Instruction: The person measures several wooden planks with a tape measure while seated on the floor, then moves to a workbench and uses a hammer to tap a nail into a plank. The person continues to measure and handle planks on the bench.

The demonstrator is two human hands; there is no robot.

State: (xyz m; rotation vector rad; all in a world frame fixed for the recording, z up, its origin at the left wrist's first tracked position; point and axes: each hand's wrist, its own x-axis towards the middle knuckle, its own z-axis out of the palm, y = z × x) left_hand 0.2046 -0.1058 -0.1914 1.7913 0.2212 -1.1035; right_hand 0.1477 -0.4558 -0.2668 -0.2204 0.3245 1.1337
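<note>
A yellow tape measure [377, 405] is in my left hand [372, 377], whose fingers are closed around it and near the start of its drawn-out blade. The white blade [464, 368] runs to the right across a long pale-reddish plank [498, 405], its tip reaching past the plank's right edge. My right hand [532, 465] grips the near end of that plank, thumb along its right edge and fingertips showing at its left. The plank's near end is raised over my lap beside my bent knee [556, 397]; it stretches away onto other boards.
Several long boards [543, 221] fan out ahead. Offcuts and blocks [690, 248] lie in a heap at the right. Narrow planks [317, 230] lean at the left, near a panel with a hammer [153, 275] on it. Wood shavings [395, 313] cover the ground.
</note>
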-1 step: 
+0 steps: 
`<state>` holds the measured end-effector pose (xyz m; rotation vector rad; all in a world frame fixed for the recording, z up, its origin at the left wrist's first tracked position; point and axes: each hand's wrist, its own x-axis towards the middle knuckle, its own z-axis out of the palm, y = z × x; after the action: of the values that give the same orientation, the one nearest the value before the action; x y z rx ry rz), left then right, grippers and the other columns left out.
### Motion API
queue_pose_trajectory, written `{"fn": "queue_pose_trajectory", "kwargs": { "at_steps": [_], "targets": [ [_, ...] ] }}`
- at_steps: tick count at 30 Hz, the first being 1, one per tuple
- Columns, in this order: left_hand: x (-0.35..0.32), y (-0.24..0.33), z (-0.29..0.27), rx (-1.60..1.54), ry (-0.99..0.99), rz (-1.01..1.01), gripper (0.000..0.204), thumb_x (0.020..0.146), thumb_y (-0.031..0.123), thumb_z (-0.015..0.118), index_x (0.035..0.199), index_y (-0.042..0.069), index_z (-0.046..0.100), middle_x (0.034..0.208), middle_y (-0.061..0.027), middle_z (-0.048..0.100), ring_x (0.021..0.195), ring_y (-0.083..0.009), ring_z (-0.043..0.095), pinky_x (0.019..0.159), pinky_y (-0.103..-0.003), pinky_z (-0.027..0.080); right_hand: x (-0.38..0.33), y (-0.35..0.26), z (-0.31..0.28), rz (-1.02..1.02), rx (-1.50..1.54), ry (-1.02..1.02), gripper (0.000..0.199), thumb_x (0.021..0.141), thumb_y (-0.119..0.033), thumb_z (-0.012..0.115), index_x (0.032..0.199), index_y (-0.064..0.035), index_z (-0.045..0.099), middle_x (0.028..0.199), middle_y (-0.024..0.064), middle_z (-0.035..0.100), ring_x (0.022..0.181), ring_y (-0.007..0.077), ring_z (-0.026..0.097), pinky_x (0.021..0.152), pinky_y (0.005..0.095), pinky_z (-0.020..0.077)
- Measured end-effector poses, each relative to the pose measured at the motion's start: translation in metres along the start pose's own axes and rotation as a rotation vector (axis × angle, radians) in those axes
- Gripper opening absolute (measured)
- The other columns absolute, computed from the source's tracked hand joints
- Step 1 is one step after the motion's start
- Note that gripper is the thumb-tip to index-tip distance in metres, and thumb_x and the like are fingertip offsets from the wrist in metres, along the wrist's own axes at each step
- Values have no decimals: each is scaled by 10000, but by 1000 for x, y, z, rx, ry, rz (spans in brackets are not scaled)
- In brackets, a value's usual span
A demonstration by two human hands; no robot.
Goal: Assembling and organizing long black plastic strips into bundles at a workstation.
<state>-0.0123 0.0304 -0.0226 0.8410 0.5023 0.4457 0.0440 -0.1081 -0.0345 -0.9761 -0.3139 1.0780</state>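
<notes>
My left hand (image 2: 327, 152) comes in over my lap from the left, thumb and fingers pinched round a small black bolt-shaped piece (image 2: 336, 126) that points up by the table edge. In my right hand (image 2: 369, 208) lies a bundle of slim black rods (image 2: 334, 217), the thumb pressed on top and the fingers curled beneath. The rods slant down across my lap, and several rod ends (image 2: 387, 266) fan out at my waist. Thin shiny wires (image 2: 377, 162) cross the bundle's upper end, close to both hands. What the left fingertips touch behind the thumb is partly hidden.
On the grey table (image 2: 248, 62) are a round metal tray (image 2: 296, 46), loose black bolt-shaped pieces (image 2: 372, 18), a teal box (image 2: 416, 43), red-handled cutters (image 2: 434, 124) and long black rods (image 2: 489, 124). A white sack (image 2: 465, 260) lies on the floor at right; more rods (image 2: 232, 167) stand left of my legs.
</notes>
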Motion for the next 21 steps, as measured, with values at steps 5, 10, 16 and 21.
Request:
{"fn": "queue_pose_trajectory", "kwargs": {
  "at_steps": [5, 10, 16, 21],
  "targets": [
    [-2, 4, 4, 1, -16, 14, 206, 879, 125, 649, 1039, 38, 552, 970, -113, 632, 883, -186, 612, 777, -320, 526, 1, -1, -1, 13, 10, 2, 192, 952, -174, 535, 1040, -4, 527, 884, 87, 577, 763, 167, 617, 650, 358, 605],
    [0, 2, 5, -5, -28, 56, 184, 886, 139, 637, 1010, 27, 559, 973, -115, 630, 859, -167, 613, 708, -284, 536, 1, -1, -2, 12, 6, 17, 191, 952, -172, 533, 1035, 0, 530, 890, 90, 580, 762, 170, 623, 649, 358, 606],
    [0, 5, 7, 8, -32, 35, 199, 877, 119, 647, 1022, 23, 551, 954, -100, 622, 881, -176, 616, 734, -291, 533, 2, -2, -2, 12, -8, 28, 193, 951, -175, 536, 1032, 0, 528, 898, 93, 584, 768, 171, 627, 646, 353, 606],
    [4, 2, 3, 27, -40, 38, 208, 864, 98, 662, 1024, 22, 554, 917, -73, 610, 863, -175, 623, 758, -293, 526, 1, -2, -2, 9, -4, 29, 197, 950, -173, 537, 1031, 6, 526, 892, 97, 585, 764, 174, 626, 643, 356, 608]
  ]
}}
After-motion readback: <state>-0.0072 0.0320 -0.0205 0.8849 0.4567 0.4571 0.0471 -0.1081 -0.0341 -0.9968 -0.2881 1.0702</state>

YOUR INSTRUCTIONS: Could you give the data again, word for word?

SOLUTION FOR THIS TASK:
Instruction: The person measures several wooden planks with a tape measure while seated on the floor, then moves to a workbench and uses a hammer to tap a nail into a plank. The person continues to measure and handle planks on the bench.

The demonstrator is two human hands; there is no robot.

State: (xyz m; rotation vector rad; all in a world frame fixed for the recording, z up, its origin at the left wrist's first tracked position; point and axes: each hand's wrist, its own x-axis towards the middle knuckle, its own z-axis out of the palm, y = z × x) left_hand 0.2046 -0.1058 -0.1914 1.7913 0.2212 -1.1035; right_hand 0.1477 -0.4558 -0.2668 -0.2204 0.3245 1.1337
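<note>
A yellow tape measure [377, 405] is in my left hand [372, 377], whose fingers are closed around it and near the start of its drawn-out blade. The white blade [464, 368] runs to the right across a long pale-reddish plank [498, 405], its tip reaching past the plank's right edge. My right hand [532, 465] grips the near end of that plank, thumb along its right edge and fingertips showing at its left. The plank's near end is raised over my lap beside my bent knee [556, 397]; it stretches away onto other boards.
Several long boards [543, 221] fan out ahead. Offcuts and blocks [690, 248] lie in a heap at the right. Narrow planks [317, 230] lean at the left, near a panel with a hammer [153, 275] on it. Wood shavings [395, 313] cover the ground.
</note>
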-1 step: 
+0 steps: 
`<state>` holds the measured end-effector pose (xyz m; rotation vector rad; all in a world frame fixed for the recording, z up, its origin at the left wrist's first tracked position; point and axes: each hand's wrist, its own x-axis towards the middle knuckle, its own z-axis out of the palm, y = z × x; after the action: of the values that give the same orientation, the one nearest the value before the action; x y z rx ry rz), left then right, grippers and the other columns left out.
### Motion API
queue_pose_trajectory, written `{"fn": "queue_pose_trajectory", "kwargs": { "at_steps": [_], "targets": [ [_, ...] ] }}`
- at_steps: tick count at 30 Hz, the first being 1, one per tuple
- Columns, in this order: left_hand: x (-0.35..0.32), y (-0.24..0.33), z (-0.29..0.27), rx (-1.60..1.54), ry (-0.99..0.99), rz (-1.01..1.01), gripper (0.000..0.204), thumb_x (0.020..0.146), thumb_y (-0.031..0.123), thumb_z (-0.015..0.118), index_x (0.035..0.199), index_y (-0.042..0.069), index_z (-0.046..0.100), middle_x (0.034..0.208), middle_y (-0.061..0.027), middle_z (-0.048..0.100), ring_x (0.021..0.195), ring_y (-0.083..0.009), ring_z (-0.043..0.095), pinky_x (0.019..0.159), pinky_y (-0.103..-0.003), pinky_z (-0.027..0.080); right_hand: x (-0.38..0.33), y (-0.35..0.26), z (-0.31..0.28), rz (-1.02..1.02), rx (-1.50..1.54), ry (-1.02..1.02), gripper (0.000..0.199), thumb_x (0.021..0.141), thumb_y (-0.119..0.033), thumb_z (-0.012..0.115), index_x (0.032..0.199), index_y (-0.064..0.035), index_z (-0.045..0.099), middle_x (0.028..0.199), middle_y (-0.024..0.064), middle_z (-0.035..0.100), ring_x (0.022..0.181), ring_y (-0.007..0.077), ring_z (-0.026..0.097), pinky_x (0.021..0.152), pinky_y (0.005..0.095), pinky_z (-0.020..0.077)
- Measured end-effector poses, each relative to the pose measured at the motion's start: translation in metres along the start pose's own axes and rotation as a rotation vector (axis × angle, radians) in those axes
- Gripper opening absolute (measured)
- The other columns absolute, computed from the source's tracked hand joints
- Step 1 is one step after the motion's start
- Note that gripper is the thumb-tip to index-tip distance in metres, and thumb_x and the like are fingertip offsets from the wrist in metres, along the wrist's own axes at each step
- Values have no decimals: each is scaled by 10000, but by 1000 for x, y, z, rx, ry, rz (spans in brackets are not scaled)
- In brackets, a value's usual span
A demonstration by two human hands; no robot.
Goal: Assembling and organizing long black plastic strips into bundles at a workstation.
<state>-0.0123 0.0304 -0.0226 0.8410 0.5023 0.4457 0.0440 -0.1081 -0.0345 -0.9761 -0.3139 1.0780</state>
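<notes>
My left hand (image 2: 327, 152) comes in over my lap from the left, thumb and fingers pinched round a small black bolt-shaped piece (image 2: 336, 126) that points up by the table edge. In my right hand (image 2: 369, 208) lies a bundle of slim black rods (image 2: 334, 217), the thumb pressed on top and the fingers curled beneath. The rods slant down across my lap, and several rod ends (image 2: 387, 266) fan out at my waist. Thin shiny wires (image 2: 377, 162) cross the bundle's upper end, close to both hands. What the left fingertips touch behind the thumb is partly hidden.
On the grey table (image 2: 248, 62) are a round metal tray (image 2: 296, 46), loose black bolt-shaped pieces (image 2: 372, 18), a teal box (image 2: 416, 43), red-handled cutters (image 2: 434, 124) and long black rods (image 2: 489, 124). A white sack (image 2: 465, 260) lies on the floor at right; more rods (image 2: 232, 167) stand left of my legs.
</notes>
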Motion for the next 21 steps, as measured, with values at steps 5, 10, 16 and 21.
Request:
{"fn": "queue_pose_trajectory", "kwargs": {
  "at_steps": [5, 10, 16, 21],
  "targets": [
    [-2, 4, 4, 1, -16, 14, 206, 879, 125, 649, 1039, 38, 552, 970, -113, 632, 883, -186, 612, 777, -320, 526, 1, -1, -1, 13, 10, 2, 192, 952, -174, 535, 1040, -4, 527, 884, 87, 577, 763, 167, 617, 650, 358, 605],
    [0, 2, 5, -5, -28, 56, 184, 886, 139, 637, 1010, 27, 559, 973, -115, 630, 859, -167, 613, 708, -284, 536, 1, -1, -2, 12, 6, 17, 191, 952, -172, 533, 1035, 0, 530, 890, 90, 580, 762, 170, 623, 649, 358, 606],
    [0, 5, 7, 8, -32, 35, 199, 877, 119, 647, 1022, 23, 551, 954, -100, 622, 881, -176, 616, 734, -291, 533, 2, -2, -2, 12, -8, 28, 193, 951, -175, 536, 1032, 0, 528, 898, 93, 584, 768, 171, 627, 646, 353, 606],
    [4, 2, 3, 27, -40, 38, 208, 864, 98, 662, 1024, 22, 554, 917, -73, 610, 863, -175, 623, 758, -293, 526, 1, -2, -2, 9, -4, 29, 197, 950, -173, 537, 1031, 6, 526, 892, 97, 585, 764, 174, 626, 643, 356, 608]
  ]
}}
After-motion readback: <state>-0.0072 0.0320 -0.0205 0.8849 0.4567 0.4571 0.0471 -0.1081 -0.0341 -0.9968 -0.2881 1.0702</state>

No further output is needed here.